Au début de l ’ avant-midi, rapporte le journal, la circulation était déjà très difficile dans les rues de Québec et toutes les routes de la région. Les bancs de neige et la mauvaise visibilité constituaient les deux principaux obstacles. Les grandes artères n’ont pas été fermées, mais sont devenues quasi impraticables. Beaucoup de ceux qui projetaient un petit voyage en auto, le dimanche gras, ont dû modifier leur programme… Tous les services de transport ont eu à souffrir de la tempête. Trois convois de passagers du Québec-Central, deux réguliers et un spécial, ont été immobilisés pendant 12 heures à Joffre, près de Charny 13 … Et l’article du journal se poursuit ainsi; on dirait une litanie. Mais, diable, il y a une course en canots au programme! Et on la tient. Les cinq frères Lachance la gagnent, bien sûr. Mais ce ne fut pas facile. Ils l’emportent en 52 minutes cette fois-ci, 30 minutes de plus que l’an dernier.

En plus des champs de glace et des courants rapides qui rendent toujours périlleuse cette épreuve d ’ habileté et d ’ endurance, les concurrents ont dû avancer au milieu d ’ une forte tempête de neige poussée par des vents de plus de 40 milles [environ 65 kilomètres] à l ’ heure.
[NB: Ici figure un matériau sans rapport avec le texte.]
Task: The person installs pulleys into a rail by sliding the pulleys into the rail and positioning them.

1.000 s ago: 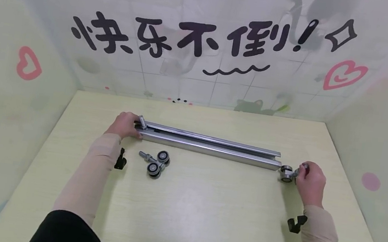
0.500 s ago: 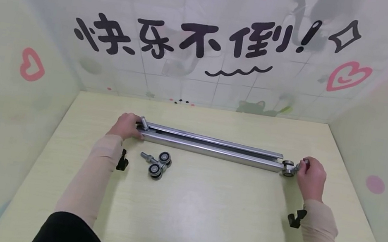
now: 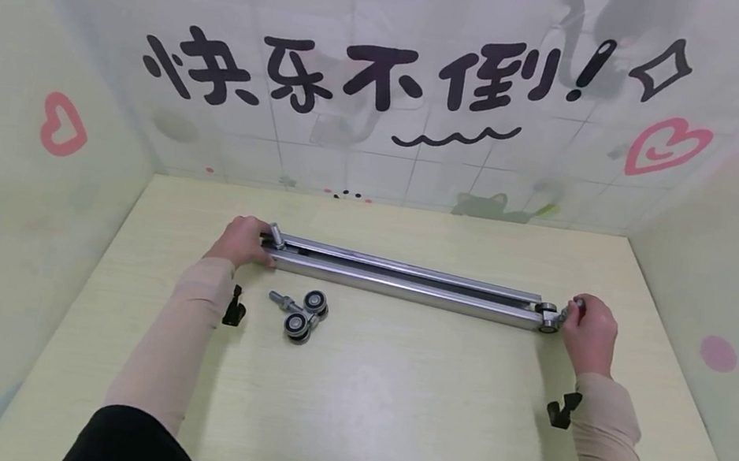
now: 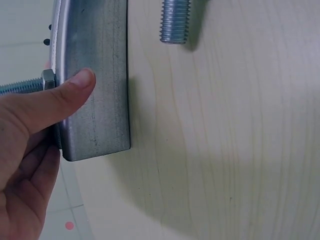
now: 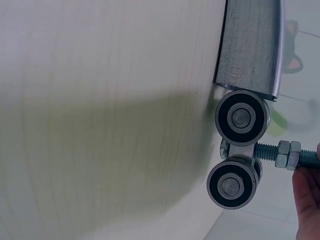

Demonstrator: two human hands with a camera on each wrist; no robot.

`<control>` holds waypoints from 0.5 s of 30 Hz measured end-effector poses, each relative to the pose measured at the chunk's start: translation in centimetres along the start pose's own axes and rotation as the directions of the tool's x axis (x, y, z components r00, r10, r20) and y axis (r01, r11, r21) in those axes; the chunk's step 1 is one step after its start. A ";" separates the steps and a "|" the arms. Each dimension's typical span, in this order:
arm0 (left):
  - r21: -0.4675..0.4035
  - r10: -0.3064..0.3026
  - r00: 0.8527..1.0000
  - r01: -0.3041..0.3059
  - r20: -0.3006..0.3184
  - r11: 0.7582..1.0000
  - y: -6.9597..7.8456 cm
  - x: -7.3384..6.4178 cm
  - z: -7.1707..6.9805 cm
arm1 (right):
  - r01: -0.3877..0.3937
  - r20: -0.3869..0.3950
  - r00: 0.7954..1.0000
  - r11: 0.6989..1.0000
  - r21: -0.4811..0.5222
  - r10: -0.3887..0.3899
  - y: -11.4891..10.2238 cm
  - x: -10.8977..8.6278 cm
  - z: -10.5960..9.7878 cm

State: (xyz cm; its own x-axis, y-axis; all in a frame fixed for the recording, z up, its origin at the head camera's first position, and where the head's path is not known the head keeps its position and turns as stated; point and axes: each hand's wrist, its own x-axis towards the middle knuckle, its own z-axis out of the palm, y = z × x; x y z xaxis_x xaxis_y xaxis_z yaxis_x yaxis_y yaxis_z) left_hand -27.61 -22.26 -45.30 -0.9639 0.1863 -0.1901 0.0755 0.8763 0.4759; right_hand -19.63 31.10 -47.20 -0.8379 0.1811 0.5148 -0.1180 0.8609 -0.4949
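Observation:
A long silver metal channel rail [image 3: 396,289] with a slot along its top lies across the table. My left hand [image 3: 239,240] grips its left end, the thumb [image 4: 75,92] on the side face and the fingers partly hidden behind. A threaded bolt [image 3: 276,236] with a nut sticks up from the slot there. At the other end, my right hand [image 3: 592,332] pinches the bolt [image 5: 269,152] of a roller trolley [image 3: 548,319]. In the right wrist view, one wheel [image 5: 241,118] is right at the rail's open end, and another wheel [image 5: 231,185] sits farther out.
A second roller trolley [image 3: 301,314] lies on the table in front of the rail's left part, its bolt pointing left. Light wood tabletop [image 3: 355,420] spreads toward me. Printed fabric walls [image 3: 368,143] stand behind and at both sides.
My right hand has moved the trolley slightly up and left, from beside the rail's right end to right at its opening. The left hand keeps its grip on the rail.

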 end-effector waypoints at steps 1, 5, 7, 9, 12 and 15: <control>0.000 -0.001 1.000 0.001 0.001 1.000 0.0 0.0 0.0 | -0.001 0.000 1.000 1.000 0.000 0.001 0.0 0.0 0.0; 0.001 -0.004 1.000 0.004 -0.002 1.000 0.2 -0.1 0.0 | 0.000 0.002 1.000 1.000 0.004 0.000 0.0 0.2 0.2; 0.001 -0.005 1.000 0.005 -0.002 1.000 0.2 -0.1 0.0 | 0.004 0.004 1.000 1.000 0.006 -0.004 -0.1 0.3 0.2; 0.001 -0.007 1.000 0.007 -0.002 1.000 0.3 -0.1 -0.1 | 0.006 0.011 1.000 1.000 0.010 -0.006 -0.2 0.4 0.3; 0.000 -0.009 1.000 0.009 0.000 1.000 0.3 -0.2 -0.1 | 0.003 0.026 1.000 1.000 0.010 -0.004 -0.3 0.5 0.5; 0.001 -0.008 1.000 0.008 -0.005 1.000 0.3 -0.2 -0.1 | 0.003 0.038 0.999 1.000 0.006 -0.003 -0.4 0.5 0.7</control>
State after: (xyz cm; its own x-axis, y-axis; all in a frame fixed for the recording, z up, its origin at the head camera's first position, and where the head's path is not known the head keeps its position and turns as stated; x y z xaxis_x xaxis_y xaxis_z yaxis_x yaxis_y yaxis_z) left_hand -27.46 -22.08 -45.09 -0.9657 0.1774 -0.1898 0.0682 0.8780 0.4738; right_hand -20.37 30.52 -47.29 -0.8572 0.1606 0.4893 -0.1231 0.8587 -0.4975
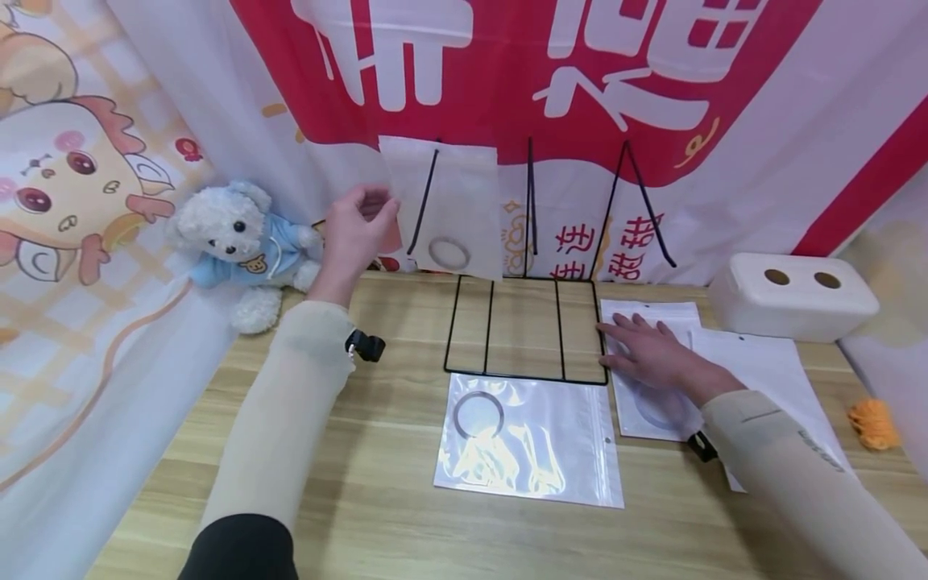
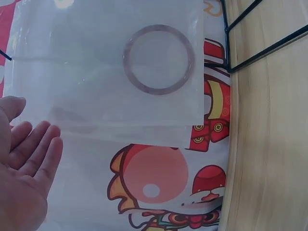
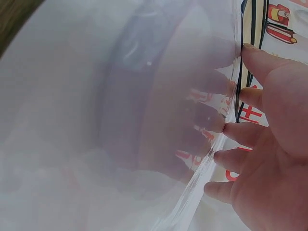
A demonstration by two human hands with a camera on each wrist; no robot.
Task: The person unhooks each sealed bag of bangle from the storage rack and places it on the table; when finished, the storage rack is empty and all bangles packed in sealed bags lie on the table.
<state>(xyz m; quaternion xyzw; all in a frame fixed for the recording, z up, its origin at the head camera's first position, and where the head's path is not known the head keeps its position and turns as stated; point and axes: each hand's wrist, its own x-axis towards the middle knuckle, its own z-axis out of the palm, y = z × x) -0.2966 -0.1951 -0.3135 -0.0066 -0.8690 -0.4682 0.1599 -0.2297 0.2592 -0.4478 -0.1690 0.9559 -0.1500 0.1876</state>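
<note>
My left hand [image 1: 358,234] is raised beside the clear bag [image 1: 474,201] hanging on the left hook of a black wire rack [image 1: 522,376]. Its fingers are loosely bent and hold nothing. A bangle [image 2: 126,60] shows low inside that bag in the left wrist view. Over at the right, my right hand [image 1: 648,354] lies with spread fingers on another clear bag [image 1: 641,427], fingertips at its edge by the rack base. A broad, pale purple bangle [image 3: 122,96] appears through the plastic there. One more bag [image 1: 544,483] with a bangle [image 1: 457,415] lies flat before the rack.
White bags [image 1: 761,370] lie right of my right hand, partly under the forearm. A white box with two holes [image 1: 790,298] stands at the back right, an orange yarn ball [image 1: 873,424] nearer. A teddy bear [image 1: 242,234] sits at the left, against the printed cloth.
</note>
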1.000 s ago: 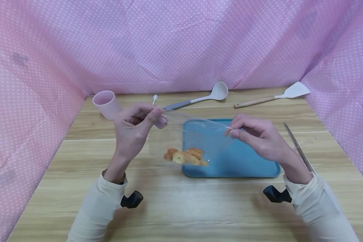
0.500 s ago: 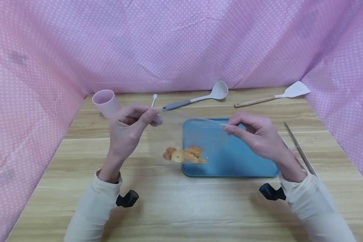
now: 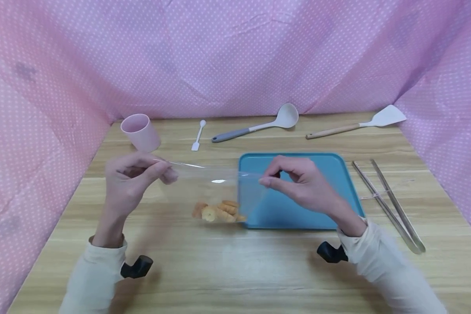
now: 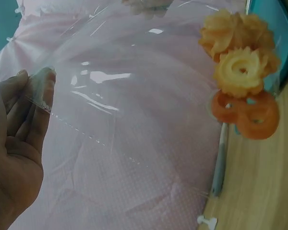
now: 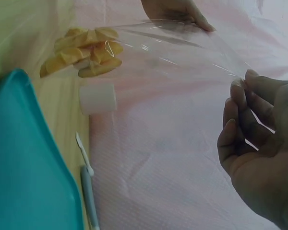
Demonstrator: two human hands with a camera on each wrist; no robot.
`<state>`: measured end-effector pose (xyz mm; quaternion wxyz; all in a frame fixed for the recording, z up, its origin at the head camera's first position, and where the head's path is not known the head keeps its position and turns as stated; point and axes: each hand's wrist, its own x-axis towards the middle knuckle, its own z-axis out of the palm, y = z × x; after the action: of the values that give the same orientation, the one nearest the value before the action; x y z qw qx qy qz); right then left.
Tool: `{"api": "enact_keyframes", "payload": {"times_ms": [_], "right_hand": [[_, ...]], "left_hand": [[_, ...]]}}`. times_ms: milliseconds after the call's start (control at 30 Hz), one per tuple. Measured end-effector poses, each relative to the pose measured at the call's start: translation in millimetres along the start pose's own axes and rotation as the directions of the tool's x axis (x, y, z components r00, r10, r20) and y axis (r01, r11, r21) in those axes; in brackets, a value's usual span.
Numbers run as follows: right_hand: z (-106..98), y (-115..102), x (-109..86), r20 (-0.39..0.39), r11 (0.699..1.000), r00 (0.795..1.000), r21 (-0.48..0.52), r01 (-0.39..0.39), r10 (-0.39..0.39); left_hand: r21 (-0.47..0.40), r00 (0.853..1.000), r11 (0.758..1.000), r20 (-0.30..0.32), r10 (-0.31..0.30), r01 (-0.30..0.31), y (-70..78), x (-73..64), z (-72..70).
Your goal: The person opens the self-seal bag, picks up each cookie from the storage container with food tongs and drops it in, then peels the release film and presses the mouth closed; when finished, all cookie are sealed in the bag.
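Note:
A clear plastic bag (image 3: 196, 187) hangs between the two hands, its top edge stretched from one to the other. Several baked pieces, like cookies or pastries (image 3: 220, 213), lie at its bottom; the left wrist view shows a ring-patterned pale one (image 4: 240, 72) and a browner pretzel-shaped one (image 4: 247, 115). My left hand (image 3: 131, 179) pinches the bag's left top corner between thumb and fingers. With thumb and forefinger, my right hand (image 3: 298, 181) pinches the right top corner. Partly behind the bag and right hand lies a blue tray (image 3: 298, 213).
Along the back stand a pink cup (image 3: 143, 135), a small white spoon (image 3: 198, 135), a ladle (image 3: 259, 126) and a wooden-handled spatula (image 3: 357, 126). Metal tongs (image 3: 392, 205) lie right of the tray, with a thin clear strip (image 3: 400, 185) across them.
Both hands have moved left and slightly down with the bag, so its contents sit mostly left of the tray. The small spoon and the tongs now show fully.

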<state>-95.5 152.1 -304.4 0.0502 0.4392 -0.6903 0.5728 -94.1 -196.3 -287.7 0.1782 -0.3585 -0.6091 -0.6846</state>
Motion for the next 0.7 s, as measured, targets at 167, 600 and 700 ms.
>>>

Des 24 équipes qui ont pris le départ, 16 seulement ont réussi à terminer l ’ épreuve. Les huit qui ont abandonné étaient toutes des équipes amateurs. La plupart des hommes ont été recueillis à bord du brise-glace Ernest-Lapointe14 . Honneur à ces braves.

Le Carnaval de 1956 se terminera avec le grand défilé de la Haute-Ville, le Mardi gras, en début de soirée. On répétera alors le succès de la Basse-Ville, sans la foule aussi grande cependant. Mais qu’importe, ce carnaval aura vraiment été une histoire de neige espérée, venue seulement à quelques heures de la fin.

13. Ibid., 13 février 1956. 14. Ibid.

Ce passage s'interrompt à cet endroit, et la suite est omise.